Up to 40 people died in street fighting between troops and heavily armed gangsters on Thursday, local newspapers reported, and residents said they expected the gunmen to return to the sprawling riverside city, which serves as the base for Africa’s largest oil industry.
“I am afraid to go out far from my house,” said Nse Jim, a motorcycle taxi driver.
“Soldiers are everywhere, but if you know these bad boys, they will start trouble again in two or three days.”
The state government said movement would be restricted from 7 p.m. to 6 a.m. for one week from Friday in the first instance. A police spokeswoman had earlier wrongly stated the curfew would start at 6 p.m.
Shops reopened on Friday and people and traffic were on the streets, but in smaller numbers than normal.
Port Harcourt is the biggest city in the oil-producing Niger Delta and oil companies including Royal Dutch Shell have offices there. It is also home to two of Nigeria’s four oil refineries.
Oil companies told workers in the city to stay at home, but staffing at oilfields and export terminals in the world’s eighth largest exporter was unaffected, industry officials said.

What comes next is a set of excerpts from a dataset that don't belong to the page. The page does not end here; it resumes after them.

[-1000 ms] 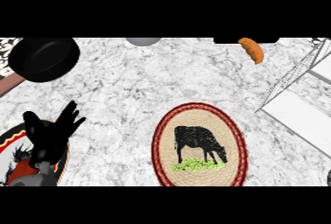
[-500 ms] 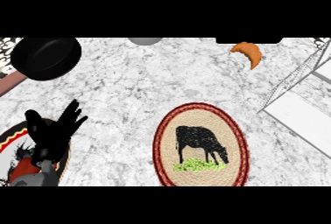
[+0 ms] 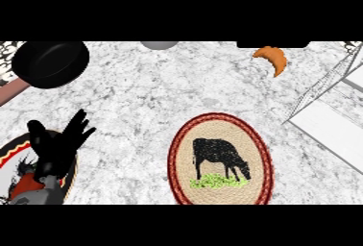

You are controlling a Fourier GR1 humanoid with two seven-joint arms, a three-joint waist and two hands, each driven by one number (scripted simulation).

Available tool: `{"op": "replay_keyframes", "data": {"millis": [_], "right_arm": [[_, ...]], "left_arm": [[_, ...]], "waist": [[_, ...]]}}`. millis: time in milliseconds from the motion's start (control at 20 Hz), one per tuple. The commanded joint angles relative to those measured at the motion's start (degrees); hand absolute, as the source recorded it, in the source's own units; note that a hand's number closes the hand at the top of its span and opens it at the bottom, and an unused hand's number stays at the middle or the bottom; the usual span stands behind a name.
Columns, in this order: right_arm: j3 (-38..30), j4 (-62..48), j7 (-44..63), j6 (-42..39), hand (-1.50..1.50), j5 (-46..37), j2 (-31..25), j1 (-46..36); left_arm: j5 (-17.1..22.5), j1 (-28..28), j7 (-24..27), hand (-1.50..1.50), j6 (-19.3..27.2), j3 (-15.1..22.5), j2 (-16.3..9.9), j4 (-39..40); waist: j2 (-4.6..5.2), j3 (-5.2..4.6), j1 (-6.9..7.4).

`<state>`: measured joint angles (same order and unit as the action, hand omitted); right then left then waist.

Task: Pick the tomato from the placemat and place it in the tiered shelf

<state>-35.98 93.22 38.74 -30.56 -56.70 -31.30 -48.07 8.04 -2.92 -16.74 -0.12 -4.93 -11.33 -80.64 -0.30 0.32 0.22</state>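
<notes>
Black left hand (image 3: 58, 146) | fingers spread straight, holding nothing | over a red-rimmed plate (image 3: 13, 153) | placemat (image 3: 220, 161) well apart

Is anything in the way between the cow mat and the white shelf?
Nothing visible is. Only bare counter lies between the mat and the shelf. The croissant sits farther back, off to the side. I can't see a tomato on the mat.

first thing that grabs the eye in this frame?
The oval placemat with a black cow on it, low and centre-right, with no tomato showing on it. Next, the open black left hand at lower left over a patterned plate, then the orange croissant at upper right.
</notes>
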Motion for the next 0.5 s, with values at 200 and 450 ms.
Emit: {"op": "replay_keyframes", "data": {"millis": [200,450], "right_arm": [[1.56,-0.87,0.7,0.93,1.5,3.77,-2.51,1.68],[-3.66,-3.38,1.74,6.88,1.5,4.72,-2.33,0.46]], "left_arm": [[0.98,1.63,-1.36,0.0,-2.39,-1.44,-1.34,0.78],[-1.53,1.3,-0.68,0.0,0.52,1.22,2.12,1.48]], "waist": [[0.23,-0.34,-0.09],[0.34,-0.29,-0.16]]}}
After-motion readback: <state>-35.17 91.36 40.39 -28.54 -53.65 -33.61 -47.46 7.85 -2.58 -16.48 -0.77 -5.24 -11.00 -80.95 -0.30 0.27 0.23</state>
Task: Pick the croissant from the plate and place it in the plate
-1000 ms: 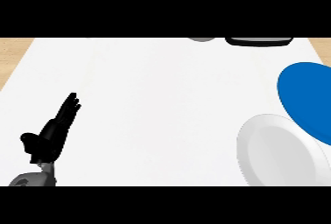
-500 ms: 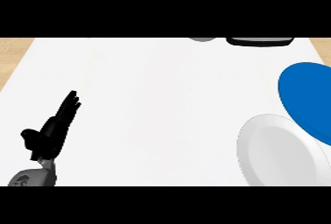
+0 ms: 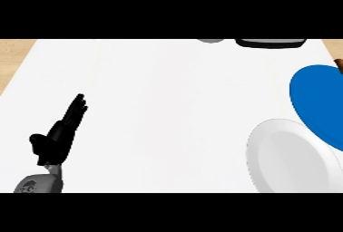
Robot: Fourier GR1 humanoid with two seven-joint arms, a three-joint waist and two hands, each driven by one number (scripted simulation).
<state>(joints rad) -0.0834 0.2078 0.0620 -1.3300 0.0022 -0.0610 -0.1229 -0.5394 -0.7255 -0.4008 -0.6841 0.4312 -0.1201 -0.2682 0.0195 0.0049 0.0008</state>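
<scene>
A blue plate lies at the right edge of the white counter, cut off by the view's border. Just in front of it sits a white plate, bare on top. A thin brown sliver shows at the right edge above the blue plate; I cannot tell whether it is the croissant. My left hand rests at the lower left with its fingers straight and pointing up, holding nothing. My right hand shows nowhere in the view.
A dark object and a small grey one sit at the counter's far edge. Wooden floor shows past the counter's left side.
The left hand has drifted slightly; otherwise nothing has visibly changed.
</scene>
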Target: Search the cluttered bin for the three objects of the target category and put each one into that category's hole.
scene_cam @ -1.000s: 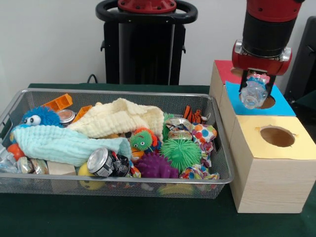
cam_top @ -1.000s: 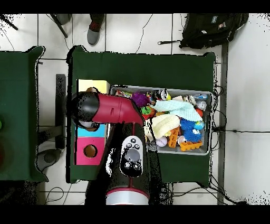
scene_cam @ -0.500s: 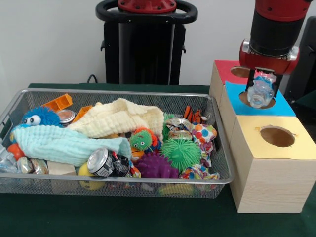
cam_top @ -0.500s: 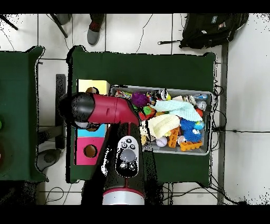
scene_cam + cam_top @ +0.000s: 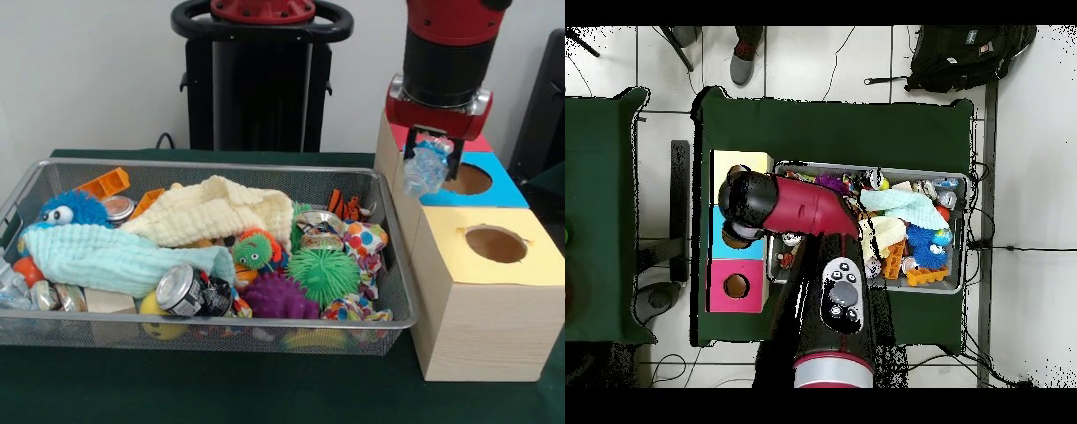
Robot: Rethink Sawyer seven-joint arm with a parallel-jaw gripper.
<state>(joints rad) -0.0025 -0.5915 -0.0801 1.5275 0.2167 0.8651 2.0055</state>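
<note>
My gripper is shut on a small clear dented bottle and holds it in the air, above the left edge of the wooden boxes and beside the right end of the wire mesh bin. In the front view the red card top shows only as a strip behind the gripper, and its hole is hidden. In the overhead view the red top and its round hole show clearly. There the arm's wrist covers the gripper and the bottle. The bin lies to its right.
The blue-topped hole and the yellow-topped hole stand in the same row of boxes. The bin holds cloths, spiky balls, a metal can and other toys. A black backpack lies on the floor.
The gripper has carried the bottle left in the front view, from over the blue hole to the boxes' left edge by the bin. In the overhead view the wrist has shifted towards the bin.
</note>
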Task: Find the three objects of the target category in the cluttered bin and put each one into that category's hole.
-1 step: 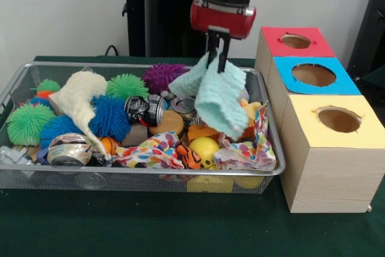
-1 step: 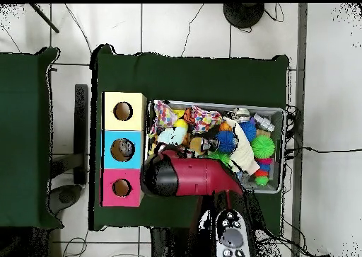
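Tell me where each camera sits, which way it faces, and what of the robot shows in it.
Front view: sits across the table, facing the robot; shows the wire mesh bin, three wooden hole boxes, and the red and black gripper shut on a light blue fuzzy cloth.
Overhead view: sits above, looking straight down; the red arm reaches from the bottom edge over the bin.
Both share the bin, boxes and green table.

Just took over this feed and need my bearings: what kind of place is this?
Probably a robotics lab test bench. A green-covered table holds a wire bin of mixed toys and cloths beside three wooden boxes with coloured holed tops; cables run across tiled floor.
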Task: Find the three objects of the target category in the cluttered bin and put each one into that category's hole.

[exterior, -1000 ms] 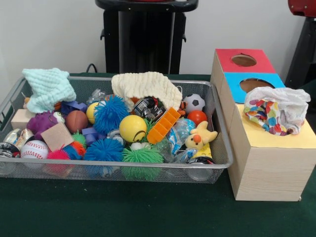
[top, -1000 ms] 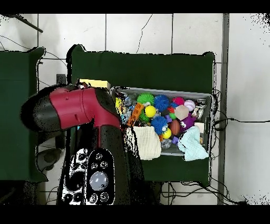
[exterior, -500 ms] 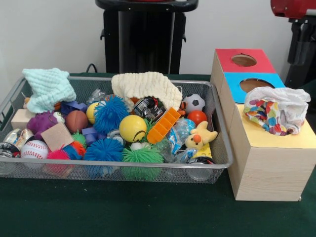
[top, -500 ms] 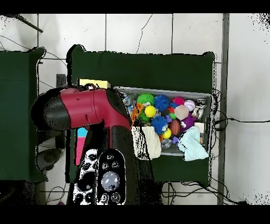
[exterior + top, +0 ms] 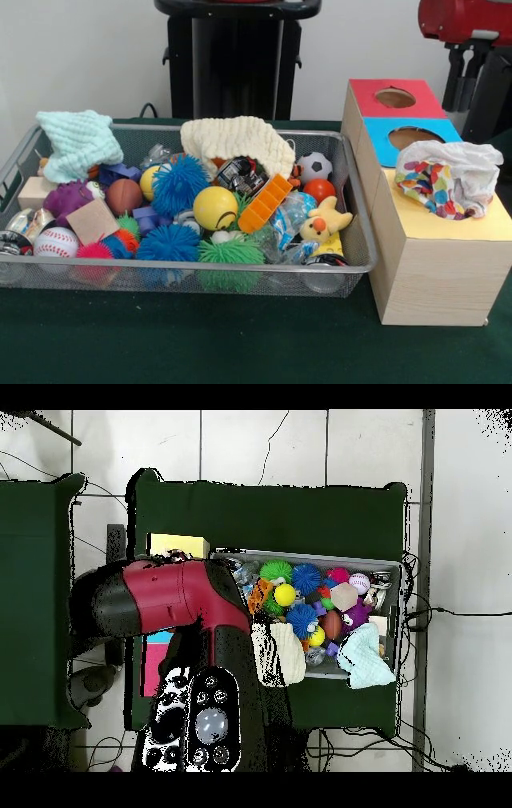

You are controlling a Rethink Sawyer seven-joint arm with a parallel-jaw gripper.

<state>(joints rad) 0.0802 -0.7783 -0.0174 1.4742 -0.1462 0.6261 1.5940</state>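
A mesh bin [image 5: 352, 240] crammed with toys sits on the green surface [image 5: 200, 336], left of a wooden box [image 5: 424, 272] whose yellow hole holds a spotted cloth [image 5: 448, 178]. The red arm [image 5: 170, 594] looms above (pincer's state cannot be told).

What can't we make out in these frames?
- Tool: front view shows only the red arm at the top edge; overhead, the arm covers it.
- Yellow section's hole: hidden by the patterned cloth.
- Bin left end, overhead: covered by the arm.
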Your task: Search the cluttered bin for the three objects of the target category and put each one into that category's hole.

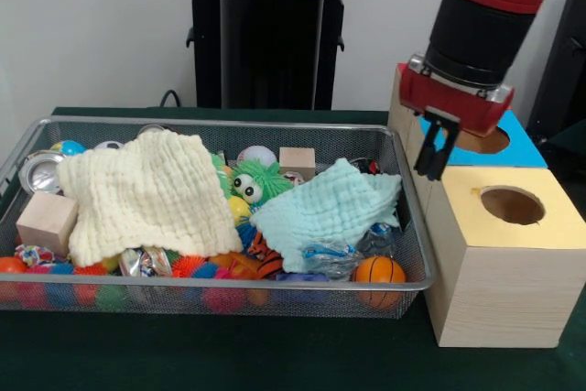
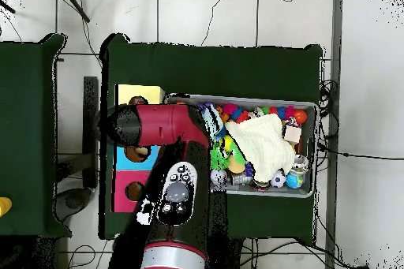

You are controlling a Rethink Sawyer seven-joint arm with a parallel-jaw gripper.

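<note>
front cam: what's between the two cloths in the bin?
Front view: between the yellow cloth and the mint cloth sits a green fuzzy toy with googly eyes, with balls beneath it.

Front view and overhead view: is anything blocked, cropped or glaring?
Front view: even light, no glare; the arm is cropped at the top, the gripper dark against the blue-topped box. Overhead view: the arm hides the boxes' holes and the bin's end nearest them.

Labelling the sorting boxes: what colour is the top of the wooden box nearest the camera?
Yellow top, clearest in the front view.
</note>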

After six days of gun battles between rival gangs last week, troops launched dawn raids on Thursday using machineguns and rockets on suspected gang hideouts in the city.
Young men armed with assault rifles, dynamite and knives invaded five different districts of the city, including the area around the state government headquarters, and troops fought them off with helicopter gunships.
RETURNING TO NORMAL
Sagir Musa, spokesman for the military task force in the delta, said the situation was returning to normal.
“We are looking at hideouts of militants so, in the event of any crisis, the security forces are in a position to contain it in minimum time,” he said.
“As the situation normalizes we are tactically withdrawing but we will only withdraw completely when the situation is fully normalized.”
Violence surged in the vast wetlands region early last year when militants complaining of poverty and neglect blew up pipelines and kidnapped foreign workers. They demanded more regional control over Africa’s largest oil industry.
The attacks forced thousands of foreign workers to leave the wetlands region, reducing crude output by at least a fifth and raising world oil prices.
The government of President Umaru Yar’Adua, which took office in May, has begun to address some of the militants’ demands but the violence is spiraling out of control.
More than 200 people have been kidnapped in 18 months, mostly for ransom, and armed robberies are on the rise.
The army has blamed two rival militia leaders, Ateke Tom and Soboma George, for the latest fighting.
“What they want is some kind of money from government without working for it. And the Rivers state government has decided for now, even before now, not to give any such money,” said Celestine Omehia, governor of Rivers state, earlier this week.
Human rights activists say that like many militias in the delta, these gangs were at various times sponsored by politicians who used them to rig elections or scare opponents.